Nessuno parlò per diversi minuti, lui stordito da un orgasmo di intensità tale che non aveva memoria, lei accosciata sul pavimento, dedita con noncuranza a portarsi l’orgasmo del partner dalle guance alla bocca.

“Ho mentito.” sussurrò lui. Viktorie sorrise. “volevi solo un pompino prima di cena.”
“no, era davvero un’erezione immotivata… Ma erano almeno due ore e mezza.”
Lei spalancò la bocca lucida di sperma, teneramente preoccupata, cosi in contrasto con il fatto che ci fosse del bianco sulla sua pelle candida e sui suoi capelli neri.
“oddio! Ma…” “… Temevo ti saresti preoccupata. Ma vedi? Sta..”
Lei sorrise. Il membro rilassato ricadeva flaccido e tuttavia più che corposo sull’inguine di lui.
“vai a cena, ma passiamo da un medico.”
“sapevo ti saresti preoccupata.”
“…ti voglio duro quando serve, non a cazzo.”
“… ‘a cazzo’. Sei pessima.” Sospirò lui.

“non era detta apposta. Ma ora lavati e sistemati e vai, prima che vedermi sporca del tuo cazzo ti ecciti troppo.” Scrollò la testa lei, indicando il bagno.
“e altri venti minuti con quel ritmo non ce li hai.”

***** sorrise provocatorio, alzandosi “e tu non li reggi.” Viktorie si alzò di scatto, afferrandogli il sesso e portandosi a un millimetro dal suo corpo.

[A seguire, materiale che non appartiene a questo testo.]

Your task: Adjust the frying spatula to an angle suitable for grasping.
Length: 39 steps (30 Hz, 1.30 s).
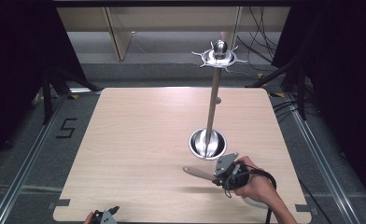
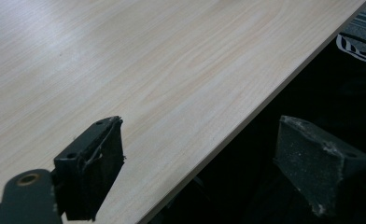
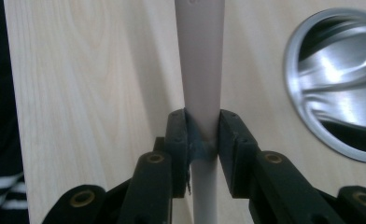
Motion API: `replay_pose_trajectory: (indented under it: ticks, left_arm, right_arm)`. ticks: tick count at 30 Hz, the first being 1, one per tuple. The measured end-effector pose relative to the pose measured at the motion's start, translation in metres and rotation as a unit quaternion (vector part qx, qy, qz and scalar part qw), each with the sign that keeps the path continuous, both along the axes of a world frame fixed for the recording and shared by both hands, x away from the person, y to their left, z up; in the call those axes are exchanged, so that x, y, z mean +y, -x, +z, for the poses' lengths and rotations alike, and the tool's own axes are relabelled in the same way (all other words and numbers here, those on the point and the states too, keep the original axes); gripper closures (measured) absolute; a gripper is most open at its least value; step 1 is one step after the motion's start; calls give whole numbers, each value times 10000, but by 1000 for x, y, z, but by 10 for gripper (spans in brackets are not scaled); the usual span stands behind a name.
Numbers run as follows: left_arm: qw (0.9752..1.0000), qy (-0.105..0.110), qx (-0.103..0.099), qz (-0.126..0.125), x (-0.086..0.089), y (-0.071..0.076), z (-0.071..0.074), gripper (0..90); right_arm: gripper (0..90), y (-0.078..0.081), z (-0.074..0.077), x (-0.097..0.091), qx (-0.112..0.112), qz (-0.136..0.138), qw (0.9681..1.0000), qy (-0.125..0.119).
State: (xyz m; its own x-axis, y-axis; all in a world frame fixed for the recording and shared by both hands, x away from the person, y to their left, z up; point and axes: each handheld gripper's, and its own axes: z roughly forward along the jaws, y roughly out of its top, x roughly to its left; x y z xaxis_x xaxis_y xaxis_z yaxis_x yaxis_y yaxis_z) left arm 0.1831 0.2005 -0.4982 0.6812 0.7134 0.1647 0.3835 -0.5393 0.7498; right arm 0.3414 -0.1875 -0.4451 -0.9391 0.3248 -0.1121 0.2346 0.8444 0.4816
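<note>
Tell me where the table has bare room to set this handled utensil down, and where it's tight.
The table is bare across its whole left half and the far strip behind the metal stand's base. The near edge between the left gripper and right gripper is free too. It is crowded only around the base, close to the utensil the right gripper clamps.

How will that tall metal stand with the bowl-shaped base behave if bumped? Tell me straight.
The stand looks top-heavy: a thin pole carries a spiked disc high above a small round base, so it probably tips easily. The polished steel likely slides on the smooth table. It looks rigid, not floppy.
</note>
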Motion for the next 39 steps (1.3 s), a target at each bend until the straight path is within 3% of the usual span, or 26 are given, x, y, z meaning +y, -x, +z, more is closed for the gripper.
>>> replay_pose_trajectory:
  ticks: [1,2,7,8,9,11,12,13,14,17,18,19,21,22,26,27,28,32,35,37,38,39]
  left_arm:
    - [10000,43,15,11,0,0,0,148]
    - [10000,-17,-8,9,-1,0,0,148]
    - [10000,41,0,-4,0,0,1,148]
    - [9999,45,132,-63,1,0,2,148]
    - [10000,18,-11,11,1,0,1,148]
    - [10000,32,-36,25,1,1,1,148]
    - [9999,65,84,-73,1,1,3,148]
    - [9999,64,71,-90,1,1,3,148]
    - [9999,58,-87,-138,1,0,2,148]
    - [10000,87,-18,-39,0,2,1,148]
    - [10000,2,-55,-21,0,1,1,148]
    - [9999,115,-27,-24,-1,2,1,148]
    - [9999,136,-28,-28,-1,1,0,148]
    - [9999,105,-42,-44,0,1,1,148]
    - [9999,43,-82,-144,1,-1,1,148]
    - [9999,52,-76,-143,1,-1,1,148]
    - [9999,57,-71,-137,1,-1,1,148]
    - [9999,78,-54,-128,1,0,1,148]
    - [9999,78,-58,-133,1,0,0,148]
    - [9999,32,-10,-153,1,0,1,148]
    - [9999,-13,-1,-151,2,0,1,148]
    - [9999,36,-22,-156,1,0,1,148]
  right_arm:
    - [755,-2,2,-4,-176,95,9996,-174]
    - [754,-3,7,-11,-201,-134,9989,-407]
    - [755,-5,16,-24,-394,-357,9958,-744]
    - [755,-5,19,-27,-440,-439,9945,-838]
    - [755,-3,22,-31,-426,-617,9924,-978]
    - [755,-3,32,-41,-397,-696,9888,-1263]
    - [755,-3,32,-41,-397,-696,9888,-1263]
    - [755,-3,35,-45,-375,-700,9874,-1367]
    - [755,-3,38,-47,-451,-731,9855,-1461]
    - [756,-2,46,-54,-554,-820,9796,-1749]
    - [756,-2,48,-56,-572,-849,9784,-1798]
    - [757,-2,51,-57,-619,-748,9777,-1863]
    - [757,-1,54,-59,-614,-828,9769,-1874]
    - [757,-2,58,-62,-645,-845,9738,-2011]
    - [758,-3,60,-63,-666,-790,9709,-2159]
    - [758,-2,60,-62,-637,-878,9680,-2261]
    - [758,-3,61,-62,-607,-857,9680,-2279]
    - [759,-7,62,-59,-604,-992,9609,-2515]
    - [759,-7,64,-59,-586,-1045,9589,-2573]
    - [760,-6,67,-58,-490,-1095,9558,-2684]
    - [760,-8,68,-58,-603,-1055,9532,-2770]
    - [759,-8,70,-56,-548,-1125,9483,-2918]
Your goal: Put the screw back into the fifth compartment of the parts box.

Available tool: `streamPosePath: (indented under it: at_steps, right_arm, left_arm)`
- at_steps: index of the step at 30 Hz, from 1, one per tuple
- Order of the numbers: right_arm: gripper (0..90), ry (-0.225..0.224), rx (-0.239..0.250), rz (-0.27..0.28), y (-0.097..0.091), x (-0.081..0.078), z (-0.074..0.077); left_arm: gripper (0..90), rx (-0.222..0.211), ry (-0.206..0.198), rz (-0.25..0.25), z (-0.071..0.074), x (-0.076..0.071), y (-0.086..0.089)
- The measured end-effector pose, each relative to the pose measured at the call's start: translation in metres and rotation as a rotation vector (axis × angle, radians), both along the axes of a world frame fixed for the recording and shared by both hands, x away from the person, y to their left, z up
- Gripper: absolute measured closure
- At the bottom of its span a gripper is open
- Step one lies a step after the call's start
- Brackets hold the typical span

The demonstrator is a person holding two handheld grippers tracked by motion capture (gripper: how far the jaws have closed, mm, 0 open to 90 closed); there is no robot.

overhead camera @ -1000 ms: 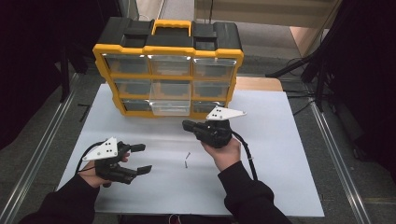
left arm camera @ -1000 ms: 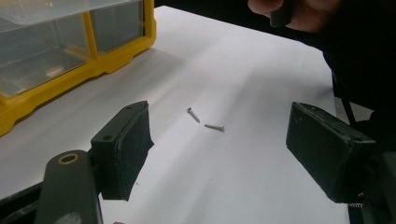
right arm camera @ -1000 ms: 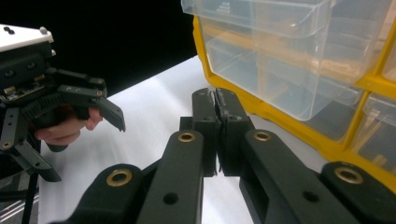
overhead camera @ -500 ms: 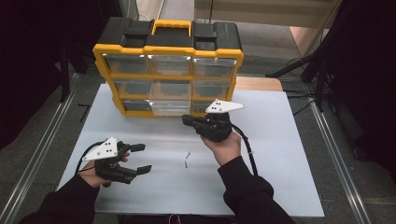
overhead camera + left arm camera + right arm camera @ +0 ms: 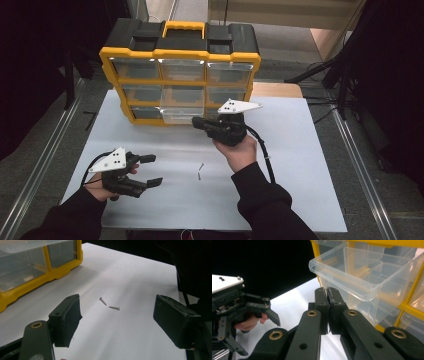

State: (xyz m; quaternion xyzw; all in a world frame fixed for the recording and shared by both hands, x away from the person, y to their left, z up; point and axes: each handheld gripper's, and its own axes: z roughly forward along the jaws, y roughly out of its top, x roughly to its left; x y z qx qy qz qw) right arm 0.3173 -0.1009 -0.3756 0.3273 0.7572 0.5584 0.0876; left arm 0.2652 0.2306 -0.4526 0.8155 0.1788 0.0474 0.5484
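A yellow organiser (image 5: 180,55) with clear drawers stands at the back of the white table (image 5: 300,165). Its bottom middle drawer (image 5: 182,114) is pulled out. My right gripper (image 5: 196,121) is shut, its tips just in front of that drawer's right corner; in the right gripper view the jaws (image 5: 327,291) meet below the clear drawer (image 5: 362,272), and I see nothing between them. Two small screws (image 5: 200,170) lie on the table in the middle. My left gripper (image 5: 154,170) rests at the front left, open, with the screws (image 5: 103,300) lying beyond its wide jaws.
The table's left and right edges run along metal rails (image 5: 45,160). A wooden surface (image 5: 275,90) sits behind the table at the right. Black cables trail from both grippers. White table surface stretches to the right of my right arm.
My right gripper has risen a little and moved closer to the pulled-out drawer, still shut. The left gripper and the screws have stayed where they were.
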Motion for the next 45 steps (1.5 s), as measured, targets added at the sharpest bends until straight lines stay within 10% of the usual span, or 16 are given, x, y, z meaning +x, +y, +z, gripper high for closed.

“chiedimi scusa.” Lui sembrò sorpreso dal tono crudo della sua voce. I denti bianchi lievemente scoperti di lei rimandavano cromaticamente alle gocce di piacere che ancora le imperlavano il viso. Ma la facevano sembrare ancora più inquietante.
“… Di sottovalutarmi. Sono la tua troia, ma lo sono stata di molti altri e altre, da soli, in compagnia, tu non mi conosci, posso farti piangere e implorare di smetterti di scoparti.”
Lui sbuffò. “difficile.” “basta legarti al letto. Vuoi scommettere?”
Lui soppesò le opzioni. Non troppo, prima di suscitare una nuova erezione. “ok, no. Non mi interessa.”
“Sono pessima con i nodi.”

**** se ne uscì di casa qualche minuto dopo, finalmente libero e in ordine. Viktorie si lavò il viso e un poco i capelli.
“dopo, doccia. Ma devo cenare prima…” Pensò sentendo il suo pancino brontolare, dirigendosi in cucina. Il tempo di riaccendere il fuoco e uno scampanellio la interruppe.

“Oooh, ty vole!!” Imprecò lei, afferrando il telefono squillante.
“pronto, mamma?” sospirò la mora. “… No, dimmi pure… Sì, si, ho già mangiato… Cosa? Emh… Carne!”